No Billag ist präzis und gefährlich
Viele Leute sind überzeugt, die SRG würde trotz einem Ja zu No Billag bestehen bleiben. Die Masseneinwanderungs-Initiative der SVP, beispielsweise, sei nicht wirklich umgesetzt worden. Auch nach Annahme von No Billag würden die Politiker, so glauben viele, einen Ausweg finden, um die SRG zu erhalten. Das ist ein gefährlicher Trugschluss, denn im Unterschied zur Volksinitiative gegen die Masseneinwanderung, die schwammig formuliert war, ist No Billag präzis: Der Bund darf keine Empfangsgebühren erheben, und er darf auch keine Radio- und Fernsehstationen subventionieren. Trotzdem behauptet der Direktor des Schweizerischen Gewerbeverbandes, Hans-Ulrich Bigler, das Gegenteil. Auf der Internetseite seines Verbandes liest man: „Ein Ja zu No Billag ist ein Ja zu einer starken SRG und einem starken Service public in allen Landesteilen.“ So werden die Folgen eines Ja zu No Billag einfach ins Gegenteil verkehrt. Über die aggressive, wahrheitswidrige Kampagne ärgern sich auch Politiker, die Mitglied des Gewerbeverbandes sind. Zudem haben mehrer kantonale Sektionen des Gewerbeverbands, z. B. jene der Kantone Aargau, Schwyz und Freiburg, die Nein-Parole gefasst, doch davon ist auf der Homepage nichts zu lesen. Die Quintessenz: Mit „fake news“ für No Billag, mit „fair news“ gegen No Billag.

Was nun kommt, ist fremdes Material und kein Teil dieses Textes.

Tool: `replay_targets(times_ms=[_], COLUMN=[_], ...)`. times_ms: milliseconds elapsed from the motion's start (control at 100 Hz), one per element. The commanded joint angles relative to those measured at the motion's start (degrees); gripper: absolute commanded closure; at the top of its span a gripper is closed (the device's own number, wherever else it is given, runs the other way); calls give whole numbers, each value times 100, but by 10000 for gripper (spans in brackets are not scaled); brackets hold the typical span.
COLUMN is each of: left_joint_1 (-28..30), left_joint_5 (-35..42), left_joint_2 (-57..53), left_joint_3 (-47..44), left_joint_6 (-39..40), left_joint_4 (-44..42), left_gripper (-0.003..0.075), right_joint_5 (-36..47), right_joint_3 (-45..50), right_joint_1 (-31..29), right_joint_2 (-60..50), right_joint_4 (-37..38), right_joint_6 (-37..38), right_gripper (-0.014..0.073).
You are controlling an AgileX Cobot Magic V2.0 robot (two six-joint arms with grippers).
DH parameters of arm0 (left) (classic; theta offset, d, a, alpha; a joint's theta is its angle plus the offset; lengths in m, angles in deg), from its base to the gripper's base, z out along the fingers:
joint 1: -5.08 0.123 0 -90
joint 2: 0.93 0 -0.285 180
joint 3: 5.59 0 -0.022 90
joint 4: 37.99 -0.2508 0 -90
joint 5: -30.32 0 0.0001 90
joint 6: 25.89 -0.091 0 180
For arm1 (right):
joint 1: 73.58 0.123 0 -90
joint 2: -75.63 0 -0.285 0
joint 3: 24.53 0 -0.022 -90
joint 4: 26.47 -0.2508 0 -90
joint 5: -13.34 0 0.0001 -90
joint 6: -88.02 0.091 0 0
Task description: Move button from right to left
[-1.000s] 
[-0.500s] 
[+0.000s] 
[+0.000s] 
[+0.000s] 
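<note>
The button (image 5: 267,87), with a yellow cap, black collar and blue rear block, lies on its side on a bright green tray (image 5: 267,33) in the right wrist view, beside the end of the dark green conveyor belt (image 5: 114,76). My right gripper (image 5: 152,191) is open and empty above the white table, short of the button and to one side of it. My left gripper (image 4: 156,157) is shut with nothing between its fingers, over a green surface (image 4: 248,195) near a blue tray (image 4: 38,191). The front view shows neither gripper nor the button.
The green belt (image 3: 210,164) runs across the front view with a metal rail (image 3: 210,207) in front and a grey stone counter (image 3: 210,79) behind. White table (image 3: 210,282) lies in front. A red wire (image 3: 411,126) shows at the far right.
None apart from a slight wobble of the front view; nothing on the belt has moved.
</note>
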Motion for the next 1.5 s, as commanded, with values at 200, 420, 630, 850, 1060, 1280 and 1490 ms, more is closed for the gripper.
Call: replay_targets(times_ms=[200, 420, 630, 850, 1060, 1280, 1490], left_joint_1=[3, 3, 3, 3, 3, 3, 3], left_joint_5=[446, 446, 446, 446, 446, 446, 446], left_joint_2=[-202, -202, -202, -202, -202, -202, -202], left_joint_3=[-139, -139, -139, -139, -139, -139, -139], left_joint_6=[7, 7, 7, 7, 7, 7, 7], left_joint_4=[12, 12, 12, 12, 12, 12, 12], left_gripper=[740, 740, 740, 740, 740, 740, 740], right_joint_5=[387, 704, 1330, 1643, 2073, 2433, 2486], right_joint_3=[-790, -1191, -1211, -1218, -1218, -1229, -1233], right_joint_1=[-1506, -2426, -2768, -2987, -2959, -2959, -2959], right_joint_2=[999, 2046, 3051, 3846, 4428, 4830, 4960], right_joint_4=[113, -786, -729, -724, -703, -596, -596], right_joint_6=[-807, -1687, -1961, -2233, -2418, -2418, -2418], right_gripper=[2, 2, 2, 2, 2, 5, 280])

Die Diskussion über Aufgaben und Grösse der SRG wird mit einem Nein zur No-Billag-Initiative nicht beendet werden. Im Gegenteil: sie wird erst eigentlich beginnen. In diesem Jahr muss der Bundesrat die neue Konzession für die SRG beschliessen, die ab 2019 für einige Jahre gelten soll. Gleichzeitig wird in der Bundesverwaltung ein neues Gesetz über die elektronischen Medien vorbereitet. Die Debatten im Parlament werden hitzig werden, denn viele möchten die SRG etwas einschränken.